In May 1915 Jones joined the Australian Imperial Force, embarking for Egypt in August with the 9th Light Horse Regiment. He landed at Gallipoli the following month and served there until the end of the campaign in December. His experiences at Gallipoli, especially witnessing the death by enemy fire of one of his friends, affected him deeply and he suffered from headaches and nightmares for years afterwards. After briefly transferring to the Imperial Camel Corps, Jones applied to join the Australian Flying Corps (AFC) in October 1916, taking a drop in rank from corporal to private to do so.

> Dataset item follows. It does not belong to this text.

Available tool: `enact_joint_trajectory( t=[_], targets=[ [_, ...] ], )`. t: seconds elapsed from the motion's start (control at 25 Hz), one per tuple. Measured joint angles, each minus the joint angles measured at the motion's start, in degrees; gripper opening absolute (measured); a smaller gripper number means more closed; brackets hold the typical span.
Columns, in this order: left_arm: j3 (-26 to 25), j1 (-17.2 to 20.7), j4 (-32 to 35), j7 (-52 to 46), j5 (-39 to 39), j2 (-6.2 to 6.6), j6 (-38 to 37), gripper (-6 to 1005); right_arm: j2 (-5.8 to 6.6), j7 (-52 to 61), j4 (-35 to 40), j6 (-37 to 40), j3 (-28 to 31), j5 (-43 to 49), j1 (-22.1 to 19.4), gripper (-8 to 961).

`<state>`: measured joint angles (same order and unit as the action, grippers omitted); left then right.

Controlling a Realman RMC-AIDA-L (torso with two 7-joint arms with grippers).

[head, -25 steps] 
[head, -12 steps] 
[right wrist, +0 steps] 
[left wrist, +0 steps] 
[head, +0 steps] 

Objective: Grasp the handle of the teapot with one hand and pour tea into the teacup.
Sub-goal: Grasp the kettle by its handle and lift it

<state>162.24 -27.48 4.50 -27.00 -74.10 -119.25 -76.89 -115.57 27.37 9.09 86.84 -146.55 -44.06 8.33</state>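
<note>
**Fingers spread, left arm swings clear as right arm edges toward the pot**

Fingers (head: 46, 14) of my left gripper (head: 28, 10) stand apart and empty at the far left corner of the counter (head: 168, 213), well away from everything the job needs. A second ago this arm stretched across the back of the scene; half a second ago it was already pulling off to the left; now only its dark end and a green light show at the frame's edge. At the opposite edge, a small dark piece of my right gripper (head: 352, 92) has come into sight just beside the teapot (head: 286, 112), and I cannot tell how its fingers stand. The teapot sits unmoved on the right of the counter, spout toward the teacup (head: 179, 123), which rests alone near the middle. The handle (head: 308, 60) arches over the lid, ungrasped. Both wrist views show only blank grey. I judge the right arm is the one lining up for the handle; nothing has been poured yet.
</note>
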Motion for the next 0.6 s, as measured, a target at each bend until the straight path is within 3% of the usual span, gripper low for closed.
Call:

Jones became an air mechanic in No. 1 Squadron AFC (known as No. 67 Squadron Royal Flying Corps by the British), before being accepted for flying training in England. He gained his wings on 22 November 1917 and was posted to No. 4 Squadron AFC (also known as No. 71 Squadron RFC) as a second lieutenant in January the following year. Flying Sopwith Camels and Snipes on the Western Front, Jones finished the war a captain and an ace, with seven aerial victories from 150 patrols. He was badly injured by a bullet wound and petrol burns in combat with a German fighter in March 1918, and did not return to his unit for three months. On 29 October 1918 he achieved two kills in one engagement, at Tournai, in what is frequently described as "one of the greatest air battles of the war". Amid a confrontation involving over 75 Allied and German fighters, Jones led his patrol of three Snipes in a dive on ten Fokkers, destroying a brace of enemy aircraft in the attack. He was decorated with the Distinguished Flying Cross for displaying "the greatest daring and ability in aerial fighting"; the award was promulgated in the London Gazette on 5 April 1919.

==Inter-war years==
Jones remained with the Australian Flying Corps until June 1919, as part of the British occupation forces in Germany. After returning to Australia he worked as a turner in Melbourne. He married Muriel Cronan, a clerk who also played piano professionally, on 15 November 1919. They had met before the war and kept in touch throughout Jones' overseas postings. The couple's first child, Ronald, arrived on 2 October 1920. A second son, Ian, would be born on 26 June 1934. Jones was described by family members as being a somewhat distant husband and father, dedicated to his career and rarely given to obvious displays of emotion.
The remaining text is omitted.